What is Urban Renewal?Urban renewal is a tool Oregon cities can use to reinvest in underdeveloped or blighted areas. As these neighborhoods begin to develop and property taxes go up, cities can redirect the tax money back into improvements in the district, instead of giving the usual percentage to parks and schools. That money can then be used to invest in utilities, multimodal connectivity projects, affordable housing, streetscaping and even murals and street art.
Matt Stuart, urban renewal manager for the City of Bend, said the money may also be used as a financing mechanism to fund projects that would not otherwise pencil out for developers.
"We want to be the last resource, not the predominant funding mechanism," Stuart said. "But if a project comes forward, an affordable housing project for example, and it's 10% short, the urban renewal money could be used as a grant, capital improvement or as a low-interest loan to get the developer all the way there."
Stuart explained that that proponents of urban renewal see it as a win-win in the long term. While the amount that schools, parks, police and fire receive freezes for 30 years at the current rate, when the renewal times out, these districts receive much more than they would have without the improvements, recouping their 30-year loss in four or five years.
"Bend Park and Recreation District is getting less money, but schools aren't really affected because of the way the state redistributes money on a per-student basis," Stuart said. "We've assessed the current value of the area at $439 million. We predict that in 30 years it will be $2.09 billion. We'll be able to leverage $112 million in today's dollars to do things like improving connectivity to downtown and creating a livable environment for walking and biking."
The City currently has two active urban renewal projects: one near the Walmart Supercenter on the south end of Bend, including Murphy Road, and another at Juniper Ridge on Bend's north end.
Dale Van Valkenburg, the chair of URAB, is also the director of planning and development for Brooks Resources Corporation, who's worked in urban planning for 30 years. One of the most successful examples of urban renewal he's seen is in Portland's Pearl District. He also mentioned Redmond's urban renewal district which inspired developers to transform the Old Redmond Hotel into SCP Hotel Redmond, which brands itself as embracing "soul, community and planet" to deliver "holistic hospitality."
“The problem with the central district is that it’s been neglected… it is now a bunch of old single-story buildings. There are barriers to getting people to want to live there. But urban renewal lets developers take the risk.”—Dale Van Valkenburgtweet this
Brooks Resources invested in the Blue Dog RV building and parking lot sandwiched between Walgreens and Les Schwab Tire Center on NE Franklin Avenue, which is inside the BCD. Van Valkenburg said his company is still in the visioning process for the project and their future decisions will be affected by upcoming code changes for the area and the status of the urban renewal process.
"This is a new thing for Bend, going from a large town to a small city," Van Valkenburg said. "A few examples are the Franklin Crossing Building and what is going up where Ray's used to be.

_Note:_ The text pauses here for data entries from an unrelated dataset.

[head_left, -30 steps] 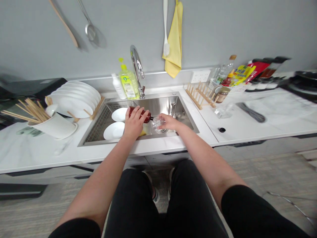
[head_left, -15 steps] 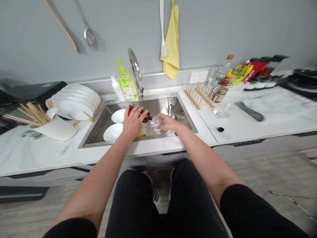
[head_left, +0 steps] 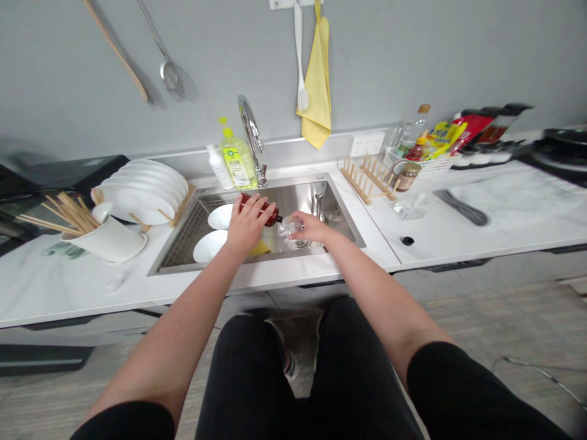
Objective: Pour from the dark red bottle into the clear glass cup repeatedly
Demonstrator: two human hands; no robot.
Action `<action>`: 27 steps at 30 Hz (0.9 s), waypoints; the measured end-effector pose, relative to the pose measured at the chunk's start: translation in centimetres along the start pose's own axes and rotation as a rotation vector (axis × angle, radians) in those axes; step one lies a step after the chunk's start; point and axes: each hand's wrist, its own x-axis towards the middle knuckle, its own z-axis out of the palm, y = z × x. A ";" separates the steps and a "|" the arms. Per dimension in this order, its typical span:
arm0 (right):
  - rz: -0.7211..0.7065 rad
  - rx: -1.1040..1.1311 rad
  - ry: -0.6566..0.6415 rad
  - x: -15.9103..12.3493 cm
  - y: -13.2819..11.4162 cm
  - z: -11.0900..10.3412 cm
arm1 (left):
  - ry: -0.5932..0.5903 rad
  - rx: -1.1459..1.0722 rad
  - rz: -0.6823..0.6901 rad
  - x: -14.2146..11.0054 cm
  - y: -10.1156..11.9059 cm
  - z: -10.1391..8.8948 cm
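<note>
Two items are held above the center of the stainless steel sink [head_left: 300,198]. The left hand [head_left: 247,227] is closed around a dark red squeeze bottle [head_left: 261,209], its fingers wrapped over the top of the body. The right hand [head_left: 312,226] is curled around a clear tumbler [head_left: 290,228], gripping it from the right side. Neither hand is open.

Key relation: the bottle's long axis lies nearly level and tilts slightly down to the right. Its dark nozzle end points at the tumbler and sits just beside the tumbler's upper edge. The left hand is nearer the bottle, the right hand nearer the tumbler, and the two hands are close but apart. Any contents of the bottle or tumbler cannot be made out.

Inside the sink, two white plates [head_left: 210,246] lie below the left hand, and a yellow sponge [head_left: 260,248] lies under the gap between the hands, just left of the drain [head_left: 298,244]. Behind the sink stand a chrome faucet [head_left: 251,129] and a green dish soap bottle [head_left: 237,161]. Left of the sink, white plates [head_left: 140,198] lean in a wooden rack on the marble-patterned counter [head_left: 513,208]. Right of it stands an empty wooden plate rack [head_left: 367,178].
</note>
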 end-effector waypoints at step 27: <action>-0.021 0.145 0.074 0.4 0.4 0.2 | -0.012 0.005 0.079 2.4 -0.1 -1.7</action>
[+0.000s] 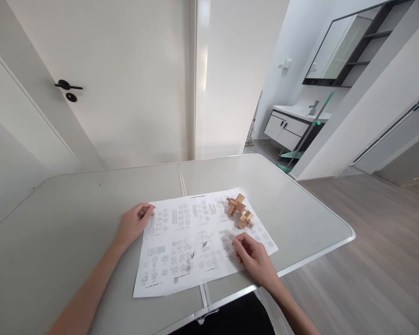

It's zoning changes that has allowed those things to happen. The problem with the central district is that it's been neglected... it is now a bunch of old single-story buildings. There are barriers to getting people to want to live there. But urban renewal lets developers take the risk."
Van Valkenburg serves URAB as a representative of Brooks Resources. When asked about the potential conflict of interest between serving the community as a member of URAB while also as a representative of Brooks Resources Corporation, which owns land inside the BCD, Van Valkenburg said: "The City actively recruited and pursued people to apply for the board who had known conflicts of interest. It was set up as a stakeholder group: there's business owners, property owners, a commercial real estate broker with clients within the area... We all declare our conflicts of interest at the beginning of the meetings. And, we are just an advisory board. The City Council will ultimately be the ones to make the final decisions."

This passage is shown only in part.